## Task instructions
Where a line holds the word "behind", copy it from the records.

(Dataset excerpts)

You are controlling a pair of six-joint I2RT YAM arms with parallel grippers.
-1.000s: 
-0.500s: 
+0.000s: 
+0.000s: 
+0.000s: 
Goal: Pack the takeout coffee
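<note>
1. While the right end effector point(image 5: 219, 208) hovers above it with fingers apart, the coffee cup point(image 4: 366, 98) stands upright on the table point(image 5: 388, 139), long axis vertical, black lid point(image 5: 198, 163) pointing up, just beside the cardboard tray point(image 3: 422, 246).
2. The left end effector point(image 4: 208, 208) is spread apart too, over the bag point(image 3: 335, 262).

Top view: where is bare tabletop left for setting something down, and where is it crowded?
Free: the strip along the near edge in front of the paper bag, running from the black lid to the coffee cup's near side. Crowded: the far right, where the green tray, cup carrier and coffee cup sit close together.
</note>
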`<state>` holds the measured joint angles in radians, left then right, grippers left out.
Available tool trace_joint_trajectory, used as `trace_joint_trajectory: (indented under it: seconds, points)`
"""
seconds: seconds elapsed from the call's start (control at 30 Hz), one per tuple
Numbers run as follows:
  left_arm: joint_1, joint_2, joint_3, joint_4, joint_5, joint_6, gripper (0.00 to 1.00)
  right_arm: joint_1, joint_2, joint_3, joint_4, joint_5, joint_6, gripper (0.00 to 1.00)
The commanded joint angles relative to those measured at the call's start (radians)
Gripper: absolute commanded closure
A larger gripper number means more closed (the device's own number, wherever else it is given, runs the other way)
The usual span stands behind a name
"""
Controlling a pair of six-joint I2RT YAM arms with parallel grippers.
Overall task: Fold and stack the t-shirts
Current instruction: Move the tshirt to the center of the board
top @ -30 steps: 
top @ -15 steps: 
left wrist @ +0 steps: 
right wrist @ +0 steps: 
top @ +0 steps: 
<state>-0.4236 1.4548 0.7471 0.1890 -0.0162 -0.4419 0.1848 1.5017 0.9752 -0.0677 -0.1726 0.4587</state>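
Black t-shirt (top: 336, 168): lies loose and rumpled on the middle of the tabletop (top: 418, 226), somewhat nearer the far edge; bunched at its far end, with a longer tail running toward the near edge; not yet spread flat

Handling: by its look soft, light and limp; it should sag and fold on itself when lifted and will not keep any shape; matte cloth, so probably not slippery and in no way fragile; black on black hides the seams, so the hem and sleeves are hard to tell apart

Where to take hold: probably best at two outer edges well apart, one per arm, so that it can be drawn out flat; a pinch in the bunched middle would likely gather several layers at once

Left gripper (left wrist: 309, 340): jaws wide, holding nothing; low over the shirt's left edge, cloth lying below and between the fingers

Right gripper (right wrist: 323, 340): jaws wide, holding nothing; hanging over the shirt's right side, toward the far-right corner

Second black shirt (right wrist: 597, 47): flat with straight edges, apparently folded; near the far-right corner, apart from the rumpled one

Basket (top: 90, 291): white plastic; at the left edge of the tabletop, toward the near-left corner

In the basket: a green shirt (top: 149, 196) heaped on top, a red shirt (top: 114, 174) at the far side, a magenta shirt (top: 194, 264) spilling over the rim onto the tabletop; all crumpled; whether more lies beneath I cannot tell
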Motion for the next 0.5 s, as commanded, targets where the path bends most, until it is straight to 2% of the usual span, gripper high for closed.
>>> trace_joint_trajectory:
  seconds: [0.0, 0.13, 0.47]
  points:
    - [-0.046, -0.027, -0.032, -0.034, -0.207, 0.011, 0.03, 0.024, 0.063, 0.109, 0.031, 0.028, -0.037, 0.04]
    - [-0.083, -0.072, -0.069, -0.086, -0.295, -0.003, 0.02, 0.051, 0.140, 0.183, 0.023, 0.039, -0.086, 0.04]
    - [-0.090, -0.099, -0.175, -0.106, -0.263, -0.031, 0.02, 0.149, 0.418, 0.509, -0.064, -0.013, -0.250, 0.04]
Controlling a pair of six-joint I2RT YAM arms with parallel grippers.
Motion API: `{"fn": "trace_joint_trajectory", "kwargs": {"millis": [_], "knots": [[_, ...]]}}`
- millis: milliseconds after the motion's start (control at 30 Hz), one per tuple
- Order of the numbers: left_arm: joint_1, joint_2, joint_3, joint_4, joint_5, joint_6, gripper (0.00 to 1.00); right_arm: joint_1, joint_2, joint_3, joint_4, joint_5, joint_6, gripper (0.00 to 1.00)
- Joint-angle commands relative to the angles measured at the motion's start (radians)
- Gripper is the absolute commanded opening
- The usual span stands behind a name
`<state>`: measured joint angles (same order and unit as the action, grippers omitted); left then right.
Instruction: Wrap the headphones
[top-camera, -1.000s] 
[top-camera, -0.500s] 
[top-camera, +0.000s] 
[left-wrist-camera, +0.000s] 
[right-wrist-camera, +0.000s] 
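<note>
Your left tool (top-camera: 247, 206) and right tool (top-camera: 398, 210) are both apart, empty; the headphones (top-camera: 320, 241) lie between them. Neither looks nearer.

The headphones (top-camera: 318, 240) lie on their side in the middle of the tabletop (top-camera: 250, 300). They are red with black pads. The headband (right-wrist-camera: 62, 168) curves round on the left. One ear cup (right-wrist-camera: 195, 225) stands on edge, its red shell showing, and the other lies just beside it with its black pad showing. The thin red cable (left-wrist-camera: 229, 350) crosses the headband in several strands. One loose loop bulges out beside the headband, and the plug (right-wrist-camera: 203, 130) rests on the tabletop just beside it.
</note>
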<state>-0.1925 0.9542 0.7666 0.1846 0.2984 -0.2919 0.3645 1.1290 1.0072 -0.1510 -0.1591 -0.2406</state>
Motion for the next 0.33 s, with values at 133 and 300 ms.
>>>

## Answer area
The usual span stands behind a name
- The usual span stands behind a name

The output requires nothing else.